O centro da política económica do governo reside num OE que promete reduzir o défice de 2,8%, em 2021, para 1,9% do produto interno bruto (PIB), em 2022. O ano de 2020, com um défice de 5,7% do PIB, teria sido absolutamente excepcional, tal como a pandemia, produto de uma queda abrupta do PIB de 8,4% induzida por uma quebra da despesa privada. É importante relembrar que, de Janeiro de 2020 a Junho de 2021, entre receitas públicas renunciadas e despesa pública adicional, o impulso orçamental português de 5,6% do PIB representou um terço do registado nas economias avançadas em que nos integramos. E isto no momento em que uma política orçamental vincadamente expansionista teria sido necessária para uma recuperação mais rápida dos efeitos da crise.
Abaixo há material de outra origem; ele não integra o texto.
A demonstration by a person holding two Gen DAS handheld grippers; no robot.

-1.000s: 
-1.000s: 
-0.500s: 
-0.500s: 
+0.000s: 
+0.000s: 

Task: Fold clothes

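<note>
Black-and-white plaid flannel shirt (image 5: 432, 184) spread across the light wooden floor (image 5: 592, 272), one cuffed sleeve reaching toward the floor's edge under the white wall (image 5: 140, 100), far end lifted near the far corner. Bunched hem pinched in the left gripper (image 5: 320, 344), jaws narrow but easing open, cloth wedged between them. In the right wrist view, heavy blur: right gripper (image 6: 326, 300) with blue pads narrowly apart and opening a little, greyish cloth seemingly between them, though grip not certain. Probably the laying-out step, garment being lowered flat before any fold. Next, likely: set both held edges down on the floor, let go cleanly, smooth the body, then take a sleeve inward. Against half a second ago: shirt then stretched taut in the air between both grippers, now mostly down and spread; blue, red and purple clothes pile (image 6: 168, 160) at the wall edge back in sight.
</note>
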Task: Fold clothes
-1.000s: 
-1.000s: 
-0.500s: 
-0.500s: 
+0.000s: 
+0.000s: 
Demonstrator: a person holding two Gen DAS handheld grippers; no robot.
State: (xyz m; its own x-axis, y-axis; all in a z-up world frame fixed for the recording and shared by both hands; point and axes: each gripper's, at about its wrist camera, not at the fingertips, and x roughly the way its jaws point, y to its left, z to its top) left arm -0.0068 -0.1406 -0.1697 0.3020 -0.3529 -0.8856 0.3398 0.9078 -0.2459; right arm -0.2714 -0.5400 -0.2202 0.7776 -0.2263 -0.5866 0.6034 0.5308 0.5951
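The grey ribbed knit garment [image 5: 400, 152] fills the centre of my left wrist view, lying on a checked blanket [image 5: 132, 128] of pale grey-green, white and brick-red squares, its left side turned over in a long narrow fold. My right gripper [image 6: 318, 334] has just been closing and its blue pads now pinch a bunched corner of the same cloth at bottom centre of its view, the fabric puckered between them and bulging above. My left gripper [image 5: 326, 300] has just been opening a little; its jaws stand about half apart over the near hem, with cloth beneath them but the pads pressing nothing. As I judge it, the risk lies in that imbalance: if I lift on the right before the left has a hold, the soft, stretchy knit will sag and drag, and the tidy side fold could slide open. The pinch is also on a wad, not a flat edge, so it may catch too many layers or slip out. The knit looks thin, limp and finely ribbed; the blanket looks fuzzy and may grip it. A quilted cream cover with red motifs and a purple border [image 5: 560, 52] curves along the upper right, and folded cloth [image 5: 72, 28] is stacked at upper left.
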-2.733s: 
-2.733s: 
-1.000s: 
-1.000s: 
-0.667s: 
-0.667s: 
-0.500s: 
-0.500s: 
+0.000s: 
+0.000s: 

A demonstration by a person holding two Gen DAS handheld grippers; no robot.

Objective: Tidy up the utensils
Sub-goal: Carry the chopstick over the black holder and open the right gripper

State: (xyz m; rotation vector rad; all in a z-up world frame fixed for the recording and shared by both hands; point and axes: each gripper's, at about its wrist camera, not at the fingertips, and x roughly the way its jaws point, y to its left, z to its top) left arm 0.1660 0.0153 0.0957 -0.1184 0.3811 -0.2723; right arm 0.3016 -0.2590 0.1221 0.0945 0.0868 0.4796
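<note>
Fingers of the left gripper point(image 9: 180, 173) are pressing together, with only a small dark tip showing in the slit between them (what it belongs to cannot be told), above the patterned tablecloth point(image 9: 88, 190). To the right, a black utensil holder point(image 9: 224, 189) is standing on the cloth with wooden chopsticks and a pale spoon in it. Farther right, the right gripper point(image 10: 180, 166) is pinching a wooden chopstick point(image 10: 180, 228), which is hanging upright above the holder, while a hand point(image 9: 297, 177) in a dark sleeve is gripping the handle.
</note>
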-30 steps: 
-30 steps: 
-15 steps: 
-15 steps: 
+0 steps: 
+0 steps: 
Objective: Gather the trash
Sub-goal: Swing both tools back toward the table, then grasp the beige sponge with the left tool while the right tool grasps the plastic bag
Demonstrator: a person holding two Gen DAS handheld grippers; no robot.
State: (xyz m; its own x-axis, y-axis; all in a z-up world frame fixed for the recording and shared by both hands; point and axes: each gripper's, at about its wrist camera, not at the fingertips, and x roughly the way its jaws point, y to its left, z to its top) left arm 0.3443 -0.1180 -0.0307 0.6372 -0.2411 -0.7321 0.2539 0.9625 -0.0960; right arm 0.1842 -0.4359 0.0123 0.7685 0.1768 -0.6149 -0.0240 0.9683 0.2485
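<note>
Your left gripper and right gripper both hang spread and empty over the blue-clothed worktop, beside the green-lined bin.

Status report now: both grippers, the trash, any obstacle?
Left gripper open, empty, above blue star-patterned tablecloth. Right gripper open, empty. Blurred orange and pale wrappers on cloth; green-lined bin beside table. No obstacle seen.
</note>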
Pode ser classificada como de esquerda uma política com um registo comparativo tão medíocre? Será de esquerda uma política que permite um dos maiores aumentos anuais da taxa de risco de pobreza de que há memória, dado que, entre 2019 e 2020, esta passou de 16,2% para 18,4%? E que dizer de uma política que adiou investimentos públicos essenciais ou que só os faz tardiamente e apenas à boleia de vitaminas europeias insuficientes, e que vêm com condicionalidade política reforçada, tal como prometido no OE de 2022? E que dizer de uma política económica que, perante as incertezas redobradas do presente, planeia dedicar somente 0,6% do PIB ao que no OE para 2022 se designa por «medidas de mitigação do choque geopolítico», incluindo 55 milhões de euros para financiar uma prestação única de 60 euros para famílias carenciadas, pretendendo protegê-las assim dos aumentos dos preços? Trata-se de um valor tão residual que, em percentagem do PIB, o relatório do OE indica um valor de 0,0% (nas finanças não trabalham com centésimas de PIB). Haveria mais questões mais ou menos retóricas, mas, felizmente, o pior da pandemia já terá passado e o modelo de Portugal como «Flórida da Europa», centrado nos fluxos turísticos, garante uma recuperação económica de 4,9% do PIB e uma redução das despesas relacionadas com a pandemia de 2,3% do PIB, em 2021, para 0,8%, em 2022. Esta recuperação permitirá superar os efeitos da crise pandémica este ano, se tudo correr como o previsto num mundo imprevisível. E permitirá manter a trajectória de redução do défice orçamental e da dívida pública em percentagem do PIB de 2021, em conformidade com regras ordoliberais europeias que nunca foram suspensas na cabeça dos responsáveis governamentais nacionais. Tudo isto aparentemente sem austeridade, ainda para mais com a boleia adicional de uma inflação que faz subir a receita fiscal, como a do imposto sobre o valor acrescentado (IVA), e que faz reduzir o valor real da dívida.
Em termos de rendimentos, o que prevê agora o OE para 2022? Prevê que os salários reais recuem 0,8% e que a produtividade cresça 3,5%. Assim sendo, o que podemos concluir? Podemos concluir que, comparativamente com 2021, o poder aquisitivo dos salários vai recuar 0,8% e que, tudo o resto igual, caindo 4,3% o peso das remunerações no PIB, se operará a maior transferência de rendimento do trabalho para o capital a que já assistimos em Portugal no século XXI.